MeHDiX
Kayıtlı Üye
Öncelikle gayri-müslim, suflileri ele alalım.
Sufliler yine kendi içlerinde gruplara ayrılırlar. İnançları olanlar olmayanlar vardır. Ancak inançtan kastım dini değildir. Sadece gelenek ve alışkanlık edindikleri belli göreneklerden bahsediyorum. Bir grup sufli cinler yine kendi evveliyatlarıyla alakalı belli ay ve günlerde kutlamalar yaparlar. Nedir bunlar?

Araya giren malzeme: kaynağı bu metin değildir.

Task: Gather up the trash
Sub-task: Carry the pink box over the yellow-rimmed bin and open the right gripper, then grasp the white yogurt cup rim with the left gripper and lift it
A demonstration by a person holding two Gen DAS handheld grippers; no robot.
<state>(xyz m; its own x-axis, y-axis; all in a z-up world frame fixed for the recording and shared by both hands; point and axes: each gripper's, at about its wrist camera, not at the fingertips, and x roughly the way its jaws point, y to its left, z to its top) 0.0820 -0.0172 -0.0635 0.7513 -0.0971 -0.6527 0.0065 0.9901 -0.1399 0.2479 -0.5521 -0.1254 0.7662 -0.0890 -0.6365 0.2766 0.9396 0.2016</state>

1. Mahlin muhsif- 2. Rabiyesin-i ahlit- 3. Kafirin menhümin. Evet bu 3 ibare görenek haline gelmiş uygulama her yıl kendi aralarında kutlanır. Yanlız burda çok önemli bir konu vardır. Özellikle Rabiyesin-i ahlit kutlamaları onların zafer olarak gördüğü bir kutlamadır ve asla kalabalık içinde kutlanmaz. Mümkün mertebe herkesten uzakta kutlanır ve müslümanlardan olabildikleri kadar uzaklarda kutlanır. Şayet buna bir müslüman cin şahit olsa muhtemelen savaş sebebi olur. Sufli cinlerde paskalya, noel, yada cadılar bayramı diye kutlamalar olmaz. Tek kutladıkları bu yukarıda saymış olduğum 3 kutlamadan ibarettir. Yine cinlerde düğünler ve eylenceler vardır. Düğünlerde genelde kalabalık olunmaması en büyük özelliklerinden biridir. Mesela bir düğünde en fazla 150-200 kişi kadar olur. Bu görsellik aynı zamanda düğüne dahil edecekleri insanlara karşı bir göz boyamadan ibarettir. Bir insan 1000 ve üzeri bir düğün gördüğünde muhtemelen önemli hatırı sayıır bir kişinin düğünü olduğuna kanaat getirir ki kişinin etrafında bu vasıflara sahip kimseler nadir olur. Bu sebeple daha az katılımla insanları düğüne çekebilir bu sayede pislik, dışkı, ve idrar yedirip içirebilirler. Bu sayede düğün esnasında cinler belirlenen insanlara tasallut olabilirler. Birde eylenceleri vardır. Bunlar genelde genç kesim arasında gerçekleşen bir takım oyunlar, güç gösterileri, ve yetenekleri üzerine olur. Yaşlı kesimde ise daha sakin eylenceler mevcuttur.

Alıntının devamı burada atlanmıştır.